取材当日に初出店したという、大分のレモン農家・上杉喜数(うえすぎ・よしかず)さんは、「大分では消費者に直接販売しないので、国産レモンの需要がこんなにあるとは思わなかった」と驚いていました。「皮まで美味しい」という、新鮮な大分産グリーンレモンと完熟レモンを食べ比べてもらおうと、3個500円のセットで販売。マルシェを運営するNKBマルシェ事務局の山田純子(やまだ・じゅんこ)さんが「東京では1個200円以上する。3個500円はすごくお得」と、“東京価格”のアドバイスをしている姿が印象的でした。
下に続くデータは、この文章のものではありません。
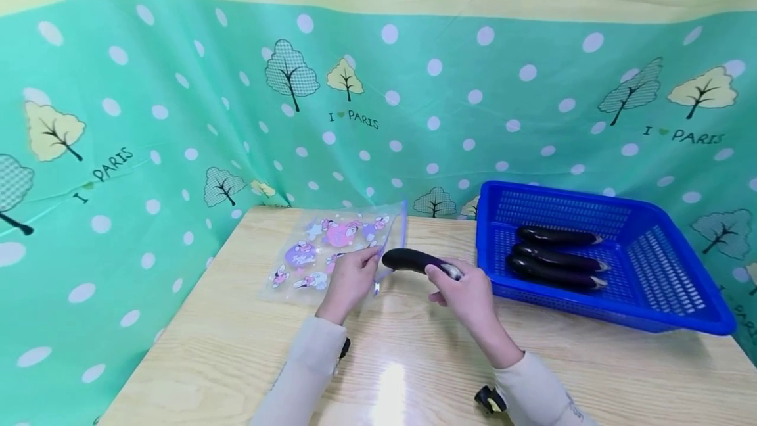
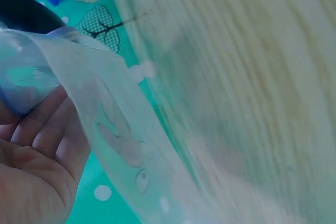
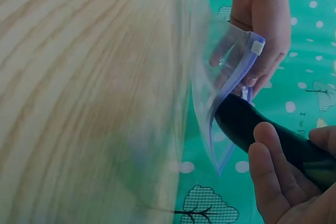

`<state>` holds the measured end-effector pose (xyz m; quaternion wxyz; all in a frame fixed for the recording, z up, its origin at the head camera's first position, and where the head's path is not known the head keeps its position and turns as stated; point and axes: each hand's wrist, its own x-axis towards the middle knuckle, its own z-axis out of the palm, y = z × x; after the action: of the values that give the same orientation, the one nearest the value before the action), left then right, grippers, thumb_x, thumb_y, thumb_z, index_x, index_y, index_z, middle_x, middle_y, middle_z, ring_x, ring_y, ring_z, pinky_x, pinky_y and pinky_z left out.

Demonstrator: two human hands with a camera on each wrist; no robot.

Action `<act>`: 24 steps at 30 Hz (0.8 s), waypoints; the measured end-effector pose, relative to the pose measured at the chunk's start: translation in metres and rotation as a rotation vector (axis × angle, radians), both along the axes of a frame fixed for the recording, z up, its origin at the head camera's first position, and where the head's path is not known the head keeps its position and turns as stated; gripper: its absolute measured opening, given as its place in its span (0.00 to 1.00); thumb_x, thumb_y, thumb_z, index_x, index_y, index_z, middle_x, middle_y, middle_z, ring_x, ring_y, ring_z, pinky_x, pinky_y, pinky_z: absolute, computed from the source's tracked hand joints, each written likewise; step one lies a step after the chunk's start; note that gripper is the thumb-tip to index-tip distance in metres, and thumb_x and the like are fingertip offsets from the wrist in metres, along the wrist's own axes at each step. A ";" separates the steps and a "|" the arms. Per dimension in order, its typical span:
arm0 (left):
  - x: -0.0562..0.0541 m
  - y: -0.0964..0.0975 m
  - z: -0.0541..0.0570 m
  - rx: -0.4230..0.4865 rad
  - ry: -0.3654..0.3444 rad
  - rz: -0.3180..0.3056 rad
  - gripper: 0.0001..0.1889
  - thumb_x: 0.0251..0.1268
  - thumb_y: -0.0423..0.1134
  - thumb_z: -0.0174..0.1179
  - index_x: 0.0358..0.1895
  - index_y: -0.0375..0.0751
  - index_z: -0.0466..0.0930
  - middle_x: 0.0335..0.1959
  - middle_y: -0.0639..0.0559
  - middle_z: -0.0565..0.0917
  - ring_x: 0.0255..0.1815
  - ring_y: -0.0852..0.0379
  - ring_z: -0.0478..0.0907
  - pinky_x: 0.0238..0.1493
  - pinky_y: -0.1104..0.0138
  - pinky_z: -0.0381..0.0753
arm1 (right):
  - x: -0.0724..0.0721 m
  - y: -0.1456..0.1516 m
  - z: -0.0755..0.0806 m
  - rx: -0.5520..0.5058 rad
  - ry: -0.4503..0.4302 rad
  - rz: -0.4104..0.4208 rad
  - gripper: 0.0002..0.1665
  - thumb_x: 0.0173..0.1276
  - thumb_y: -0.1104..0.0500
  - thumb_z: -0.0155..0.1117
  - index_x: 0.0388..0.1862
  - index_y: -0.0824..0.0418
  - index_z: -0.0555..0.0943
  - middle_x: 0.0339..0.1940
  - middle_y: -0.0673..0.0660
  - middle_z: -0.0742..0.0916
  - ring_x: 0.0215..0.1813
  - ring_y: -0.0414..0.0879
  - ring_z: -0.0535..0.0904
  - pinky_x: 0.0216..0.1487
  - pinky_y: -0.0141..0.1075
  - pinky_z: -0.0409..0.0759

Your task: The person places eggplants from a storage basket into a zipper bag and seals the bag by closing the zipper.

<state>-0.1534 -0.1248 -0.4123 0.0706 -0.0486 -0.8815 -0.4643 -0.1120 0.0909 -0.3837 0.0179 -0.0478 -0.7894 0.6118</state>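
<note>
A clear zip bag (image 1: 313, 261) printed with pink and purple cartoon figures lies on the table, its purple-edged mouth toward the right. My left hand (image 1: 353, 276) pinches the rim of that mouth, holding it parted; the left wrist view shows the film beside the fingers (image 2: 44, 124). My right hand (image 1: 467, 291) grips a dark purple eggplant (image 1: 414, 260) by its stem end. In the right wrist view the eggplant's rounded tip (image 3: 233, 114) is at the bag's opening, beside the purple zip edge with its white slider (image 3: 258, 46).
A blue plastic basket (image 1: 656, 215) stands on the right of the wooden table (image 1: 236, 347), with three eggplants (image 1: 556, 265) inside. Behind and to the left hangs a green dotted cloth (image 1: 414, 97) with printed trees.
</note>
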 end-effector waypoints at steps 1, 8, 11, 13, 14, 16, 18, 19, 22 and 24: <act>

「出店者の皆様が、どのようにしたらご自身のお店や商品をより良く伝えられるか考える場所になっていると思います」と、山田さん。毎週現場に立ち、商品の並べ方や価格設定のアドバイスを出店者に行います。開催地の恵比寿について、「多少値段が張っても良い物を求める、感度が高い人が多いエリア。農薬をどれくらい使っているかなど、尋ねるお客様もいます」と話します。出店者は、有機JAS・特別栽培・エコファーマーの生産者や製造者が中心です。
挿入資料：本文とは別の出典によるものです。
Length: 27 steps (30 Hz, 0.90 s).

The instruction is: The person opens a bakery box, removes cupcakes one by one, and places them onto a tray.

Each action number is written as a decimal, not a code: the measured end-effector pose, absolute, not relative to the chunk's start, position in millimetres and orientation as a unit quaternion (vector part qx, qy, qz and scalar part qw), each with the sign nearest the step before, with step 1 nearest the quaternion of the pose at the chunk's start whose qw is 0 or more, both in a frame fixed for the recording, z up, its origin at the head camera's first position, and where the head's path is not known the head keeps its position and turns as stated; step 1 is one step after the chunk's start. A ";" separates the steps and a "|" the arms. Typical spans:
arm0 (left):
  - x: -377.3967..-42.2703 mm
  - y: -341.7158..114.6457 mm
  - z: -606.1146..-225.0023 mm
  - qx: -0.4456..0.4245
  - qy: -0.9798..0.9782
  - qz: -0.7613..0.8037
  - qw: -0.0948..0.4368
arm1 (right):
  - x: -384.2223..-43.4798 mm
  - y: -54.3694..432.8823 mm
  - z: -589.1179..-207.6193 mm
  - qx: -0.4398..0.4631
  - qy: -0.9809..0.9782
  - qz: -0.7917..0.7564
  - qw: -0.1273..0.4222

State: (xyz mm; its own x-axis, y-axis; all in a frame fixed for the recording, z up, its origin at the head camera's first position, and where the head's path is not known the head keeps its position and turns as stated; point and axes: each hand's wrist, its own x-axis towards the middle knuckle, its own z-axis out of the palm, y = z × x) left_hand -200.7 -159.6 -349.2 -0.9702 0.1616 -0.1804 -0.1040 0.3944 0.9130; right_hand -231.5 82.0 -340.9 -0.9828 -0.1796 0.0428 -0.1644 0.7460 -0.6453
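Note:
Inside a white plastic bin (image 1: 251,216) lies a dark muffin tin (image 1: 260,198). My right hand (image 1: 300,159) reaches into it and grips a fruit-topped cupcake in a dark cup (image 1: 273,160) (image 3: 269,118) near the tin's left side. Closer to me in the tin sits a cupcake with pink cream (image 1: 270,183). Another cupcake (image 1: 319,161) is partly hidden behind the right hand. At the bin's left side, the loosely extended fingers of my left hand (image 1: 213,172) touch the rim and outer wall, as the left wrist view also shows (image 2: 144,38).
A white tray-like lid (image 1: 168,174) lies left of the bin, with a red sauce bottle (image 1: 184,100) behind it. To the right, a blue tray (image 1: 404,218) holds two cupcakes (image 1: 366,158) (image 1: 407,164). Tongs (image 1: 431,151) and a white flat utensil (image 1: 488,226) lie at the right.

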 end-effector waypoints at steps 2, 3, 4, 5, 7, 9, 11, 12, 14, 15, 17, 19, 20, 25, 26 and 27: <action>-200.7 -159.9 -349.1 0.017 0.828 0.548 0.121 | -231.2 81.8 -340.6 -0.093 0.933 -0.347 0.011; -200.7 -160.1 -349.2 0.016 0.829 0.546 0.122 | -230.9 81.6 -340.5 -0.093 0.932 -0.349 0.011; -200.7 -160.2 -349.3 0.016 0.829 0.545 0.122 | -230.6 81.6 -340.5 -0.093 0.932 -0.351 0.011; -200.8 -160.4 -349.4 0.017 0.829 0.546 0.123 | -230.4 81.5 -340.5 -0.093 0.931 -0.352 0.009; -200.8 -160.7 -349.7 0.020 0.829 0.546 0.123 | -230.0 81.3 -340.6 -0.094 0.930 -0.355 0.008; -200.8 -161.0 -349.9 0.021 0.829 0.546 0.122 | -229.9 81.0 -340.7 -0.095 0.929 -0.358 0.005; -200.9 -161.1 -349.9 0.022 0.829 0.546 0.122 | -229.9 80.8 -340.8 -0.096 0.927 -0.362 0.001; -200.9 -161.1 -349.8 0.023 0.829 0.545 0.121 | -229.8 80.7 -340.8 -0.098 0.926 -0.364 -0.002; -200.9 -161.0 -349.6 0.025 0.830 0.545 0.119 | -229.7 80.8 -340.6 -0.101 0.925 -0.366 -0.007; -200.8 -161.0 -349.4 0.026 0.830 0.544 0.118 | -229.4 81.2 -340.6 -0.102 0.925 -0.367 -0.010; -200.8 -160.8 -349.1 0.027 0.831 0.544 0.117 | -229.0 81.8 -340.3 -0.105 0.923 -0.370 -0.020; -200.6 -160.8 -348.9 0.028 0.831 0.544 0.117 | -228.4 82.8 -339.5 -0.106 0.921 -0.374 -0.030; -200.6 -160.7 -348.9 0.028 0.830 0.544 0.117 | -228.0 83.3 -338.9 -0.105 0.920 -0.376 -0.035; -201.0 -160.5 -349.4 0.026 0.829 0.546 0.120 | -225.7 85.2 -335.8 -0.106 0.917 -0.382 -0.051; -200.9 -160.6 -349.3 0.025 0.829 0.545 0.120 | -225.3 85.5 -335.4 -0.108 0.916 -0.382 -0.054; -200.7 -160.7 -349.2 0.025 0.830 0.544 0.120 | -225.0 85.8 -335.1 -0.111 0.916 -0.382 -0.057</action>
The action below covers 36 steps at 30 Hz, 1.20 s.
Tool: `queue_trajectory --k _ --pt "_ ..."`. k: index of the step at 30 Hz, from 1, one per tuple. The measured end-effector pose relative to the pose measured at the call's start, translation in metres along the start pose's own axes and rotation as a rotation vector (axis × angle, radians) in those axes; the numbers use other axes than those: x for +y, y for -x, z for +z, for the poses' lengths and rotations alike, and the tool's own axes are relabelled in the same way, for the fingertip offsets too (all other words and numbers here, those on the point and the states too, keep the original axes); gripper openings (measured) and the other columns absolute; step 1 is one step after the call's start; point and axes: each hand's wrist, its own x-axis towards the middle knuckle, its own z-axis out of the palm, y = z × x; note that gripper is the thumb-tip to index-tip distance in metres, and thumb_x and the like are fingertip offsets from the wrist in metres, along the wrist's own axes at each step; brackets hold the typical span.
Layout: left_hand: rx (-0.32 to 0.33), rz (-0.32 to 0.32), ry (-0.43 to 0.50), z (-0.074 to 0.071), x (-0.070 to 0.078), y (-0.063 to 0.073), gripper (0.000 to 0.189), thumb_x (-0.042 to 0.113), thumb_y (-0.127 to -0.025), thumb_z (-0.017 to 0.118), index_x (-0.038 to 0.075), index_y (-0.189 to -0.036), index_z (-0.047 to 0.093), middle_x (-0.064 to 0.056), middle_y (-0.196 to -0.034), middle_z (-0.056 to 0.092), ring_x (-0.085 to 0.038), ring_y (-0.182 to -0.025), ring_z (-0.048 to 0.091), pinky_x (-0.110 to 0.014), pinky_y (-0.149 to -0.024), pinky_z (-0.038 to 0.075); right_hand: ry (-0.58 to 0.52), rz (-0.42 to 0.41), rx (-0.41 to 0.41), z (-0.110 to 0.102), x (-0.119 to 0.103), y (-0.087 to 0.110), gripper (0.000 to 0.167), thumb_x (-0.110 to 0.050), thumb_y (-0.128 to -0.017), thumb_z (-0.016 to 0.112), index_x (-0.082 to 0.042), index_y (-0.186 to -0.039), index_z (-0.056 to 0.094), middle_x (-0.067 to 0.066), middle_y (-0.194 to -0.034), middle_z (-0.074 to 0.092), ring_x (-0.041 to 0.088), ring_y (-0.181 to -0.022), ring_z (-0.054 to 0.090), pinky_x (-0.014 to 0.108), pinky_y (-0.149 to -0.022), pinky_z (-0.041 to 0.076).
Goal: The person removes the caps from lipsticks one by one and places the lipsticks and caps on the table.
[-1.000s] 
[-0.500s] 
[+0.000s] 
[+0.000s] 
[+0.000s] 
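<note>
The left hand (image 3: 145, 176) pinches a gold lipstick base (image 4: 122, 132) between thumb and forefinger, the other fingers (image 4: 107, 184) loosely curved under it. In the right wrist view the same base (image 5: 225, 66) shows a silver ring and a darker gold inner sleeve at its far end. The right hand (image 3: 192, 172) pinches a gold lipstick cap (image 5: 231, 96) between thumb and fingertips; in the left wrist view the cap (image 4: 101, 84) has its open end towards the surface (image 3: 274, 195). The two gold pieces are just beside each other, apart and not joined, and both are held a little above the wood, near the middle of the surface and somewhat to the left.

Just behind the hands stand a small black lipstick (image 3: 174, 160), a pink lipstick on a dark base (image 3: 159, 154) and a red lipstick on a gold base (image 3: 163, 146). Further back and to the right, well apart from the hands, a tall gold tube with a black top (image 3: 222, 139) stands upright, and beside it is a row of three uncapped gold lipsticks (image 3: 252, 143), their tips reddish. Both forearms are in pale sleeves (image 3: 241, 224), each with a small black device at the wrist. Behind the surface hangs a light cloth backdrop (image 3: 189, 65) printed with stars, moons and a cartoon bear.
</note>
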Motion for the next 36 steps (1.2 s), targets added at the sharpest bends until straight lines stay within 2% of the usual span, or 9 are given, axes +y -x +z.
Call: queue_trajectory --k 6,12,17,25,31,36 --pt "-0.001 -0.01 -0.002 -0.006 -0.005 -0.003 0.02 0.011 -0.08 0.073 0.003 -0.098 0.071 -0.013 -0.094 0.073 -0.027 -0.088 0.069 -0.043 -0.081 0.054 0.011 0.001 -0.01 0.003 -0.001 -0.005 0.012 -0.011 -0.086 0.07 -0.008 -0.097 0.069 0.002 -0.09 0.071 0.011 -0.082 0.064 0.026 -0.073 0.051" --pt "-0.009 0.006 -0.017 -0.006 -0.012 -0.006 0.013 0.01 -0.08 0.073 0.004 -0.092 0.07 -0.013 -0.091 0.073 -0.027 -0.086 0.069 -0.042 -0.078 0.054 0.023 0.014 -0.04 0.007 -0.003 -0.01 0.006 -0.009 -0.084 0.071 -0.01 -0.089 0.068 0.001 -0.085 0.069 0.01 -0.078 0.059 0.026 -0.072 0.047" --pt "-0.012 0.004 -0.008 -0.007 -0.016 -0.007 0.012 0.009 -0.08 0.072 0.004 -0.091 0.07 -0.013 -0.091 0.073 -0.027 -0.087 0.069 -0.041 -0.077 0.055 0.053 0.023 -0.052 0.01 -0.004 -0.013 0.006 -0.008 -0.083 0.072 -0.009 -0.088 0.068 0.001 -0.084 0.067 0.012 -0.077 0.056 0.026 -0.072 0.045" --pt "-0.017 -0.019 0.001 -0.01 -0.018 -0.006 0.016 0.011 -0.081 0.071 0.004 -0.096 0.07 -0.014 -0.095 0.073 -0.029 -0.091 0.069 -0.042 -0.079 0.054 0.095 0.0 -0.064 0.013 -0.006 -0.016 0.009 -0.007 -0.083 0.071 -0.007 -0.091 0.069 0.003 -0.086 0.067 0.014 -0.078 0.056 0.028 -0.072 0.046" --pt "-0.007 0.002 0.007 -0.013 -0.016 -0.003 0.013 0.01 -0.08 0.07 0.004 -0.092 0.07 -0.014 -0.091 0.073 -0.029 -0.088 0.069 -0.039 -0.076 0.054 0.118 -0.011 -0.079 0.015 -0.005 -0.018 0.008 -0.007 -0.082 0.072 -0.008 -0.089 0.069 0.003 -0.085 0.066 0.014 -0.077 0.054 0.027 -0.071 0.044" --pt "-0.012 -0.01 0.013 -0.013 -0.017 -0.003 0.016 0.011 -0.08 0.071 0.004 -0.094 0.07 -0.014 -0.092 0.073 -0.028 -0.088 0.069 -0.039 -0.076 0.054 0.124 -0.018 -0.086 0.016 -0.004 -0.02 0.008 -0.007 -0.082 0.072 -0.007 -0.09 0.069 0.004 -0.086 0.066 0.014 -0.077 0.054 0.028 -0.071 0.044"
各ブースの卓上には、お揃いの木箱が設置されており、そこに陳列することで“特別感”が漂います。洗練された都会的な雰囲気に触れ、生産者自身も試行錯誤しながらディスプレイを工夫するように。「採れたて24時間以内」というキャッチコピーを、カラフルなフラッグガーランドに書き込んで目立つように飾ったり、海外のマルシェのような雰囲気を出そうと、花や野菜生来の色が際立つシンプルな黒板風のポップに統一したり。こだわりの栽培方法で育った農作物がさらに魅力的に見えるような仕掛けを、生産者同士や事務局と情報交換をしながら行った結果、お洒落ながら活気ある商店街のような雰囲気が漂っています。